▸ Your task: Each line from the one containing "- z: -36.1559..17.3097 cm" through the last line of the data below should be printed exactly, please, with any pictures omitted.

▸ Exercise data:
┏━━
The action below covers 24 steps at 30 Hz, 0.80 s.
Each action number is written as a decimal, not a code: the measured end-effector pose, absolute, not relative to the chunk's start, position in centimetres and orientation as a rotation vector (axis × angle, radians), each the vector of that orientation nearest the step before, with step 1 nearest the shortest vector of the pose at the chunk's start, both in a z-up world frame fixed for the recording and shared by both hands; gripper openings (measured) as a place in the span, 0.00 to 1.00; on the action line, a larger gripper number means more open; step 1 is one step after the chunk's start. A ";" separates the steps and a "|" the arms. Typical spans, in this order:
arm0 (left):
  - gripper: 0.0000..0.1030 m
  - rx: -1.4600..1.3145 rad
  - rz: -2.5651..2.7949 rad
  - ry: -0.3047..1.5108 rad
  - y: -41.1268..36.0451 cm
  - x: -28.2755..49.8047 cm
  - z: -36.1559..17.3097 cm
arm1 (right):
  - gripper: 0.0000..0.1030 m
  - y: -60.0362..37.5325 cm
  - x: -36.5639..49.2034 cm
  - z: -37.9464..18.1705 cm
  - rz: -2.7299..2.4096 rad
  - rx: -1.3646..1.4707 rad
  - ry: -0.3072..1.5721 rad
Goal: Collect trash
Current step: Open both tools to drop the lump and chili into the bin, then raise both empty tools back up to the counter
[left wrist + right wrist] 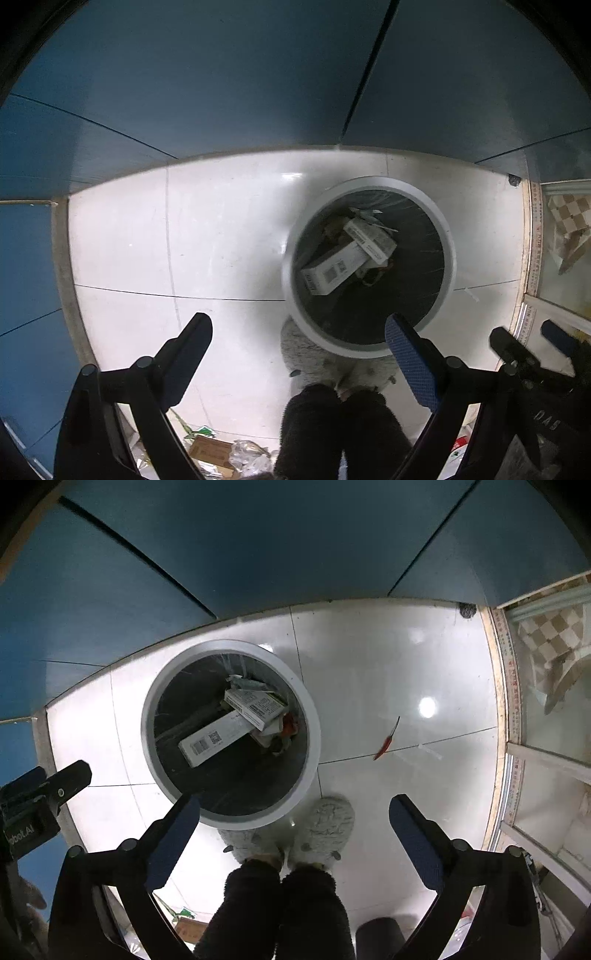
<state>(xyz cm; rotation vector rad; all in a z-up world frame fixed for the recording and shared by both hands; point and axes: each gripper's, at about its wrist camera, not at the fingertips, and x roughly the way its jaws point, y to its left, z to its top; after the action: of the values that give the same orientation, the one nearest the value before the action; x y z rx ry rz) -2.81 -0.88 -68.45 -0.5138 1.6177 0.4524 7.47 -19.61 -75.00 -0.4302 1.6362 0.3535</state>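
Right wrist view: both grippers, left [297, 328] and right [293, 808], are hanging spread wide and empty above the round white-rimmed, black-lined bin [314, 716], already holding white cardboard boxes [218, 740]; a thin red scrap [386, 743] is lying beside the bin, fluffy slippers [325, 827] crowding its near rim.

1. The bin [229, 734] mouth gapes open; boxes [236, 723] lie low inside.
2. Bare floor [388, 664] spreads right of the bin, save a red chilli [386, 742].
3. Blue wall [258, 554] closes off the far side.
4. Slippers [321, 830] touch the bin's near rim.
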 end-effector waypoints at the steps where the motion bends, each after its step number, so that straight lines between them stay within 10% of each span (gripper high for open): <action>1: 0.93 -0.503 0.456 1.616 -0.8 -2.9 -68.1 | 1.00 -19.4 7.4 -74.5 0.354 -0.432 1.630; 24: 0.93 -0.473 0.453 1.448 -1.9 -8.9 -41.7 | 1.00 -19.0 1.4 -44.0 0.491 -0.452 1.484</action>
<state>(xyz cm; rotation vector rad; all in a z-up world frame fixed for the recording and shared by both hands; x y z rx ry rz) -8.90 -1.91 -41.71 -0.4733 1.4475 0.4531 1.37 -19.00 -44.01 -0.4525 1.4844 0.4912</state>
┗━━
▸ Expected output:
  - z: -36.1559..17.3097 cm
arm1 (right):
  - gripper: 0.0000..0.1030 m
  - y: -60.0362..37.5325 cm
  - x: -36.5639..49.2034 cm
  - z: -37.9464..18.1705 cm
  - rz: -2.7299..2.4096 rad
  - rx: -1.3646..1.4707 rad
  - ry: -0.3072..1.5721 rad
Goal: Collect trash
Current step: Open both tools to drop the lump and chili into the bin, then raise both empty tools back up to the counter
[left wrist + right wrist] 
<state>(xyz cm; rotation vector rad; all in a z-up world frame fixed for the recording and shared by both hands; point and axes: each gripper's, at about its wrist camera, not at the fingertips, and x roughly the way its jaws point, y to its left, z to its top; after the action: of the values that give the same orientation, the one nearest the value before the action; x y z rx ry rz) -2.81 -0.88 -68.45 -0.5138 1.6177 0.4524 7.47 -19.61 -75.00 -0.4302 1.6362 0.3535</state>
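Right wrist view: both grippers, left [297, 328] and right [293, 808], are hanging spread wide and empty above the round white-rimmed, black-lined bin [314, 716], already holding white cardboard boxes [218, 740]; a thin red scrap [386, 743] is lying beside the bin, fluffy slippers [325, 827] crowding its near rim.

1. The bin [229, 734] mouth gapes open; boxes [236, 723] lie low inside.
2. Bare floor [388, 664] spreads right of the bin, save a red chilli [386, 742].
3. Blue wall [258, 554] closes off the far side.
4. Slippers [321, 830] touch the bin's near rim.
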 end-effector waypoints at the steps where the motion bends, each after its step number, so that straight lines between them stay within 10% of each span (gripper high for open): <action>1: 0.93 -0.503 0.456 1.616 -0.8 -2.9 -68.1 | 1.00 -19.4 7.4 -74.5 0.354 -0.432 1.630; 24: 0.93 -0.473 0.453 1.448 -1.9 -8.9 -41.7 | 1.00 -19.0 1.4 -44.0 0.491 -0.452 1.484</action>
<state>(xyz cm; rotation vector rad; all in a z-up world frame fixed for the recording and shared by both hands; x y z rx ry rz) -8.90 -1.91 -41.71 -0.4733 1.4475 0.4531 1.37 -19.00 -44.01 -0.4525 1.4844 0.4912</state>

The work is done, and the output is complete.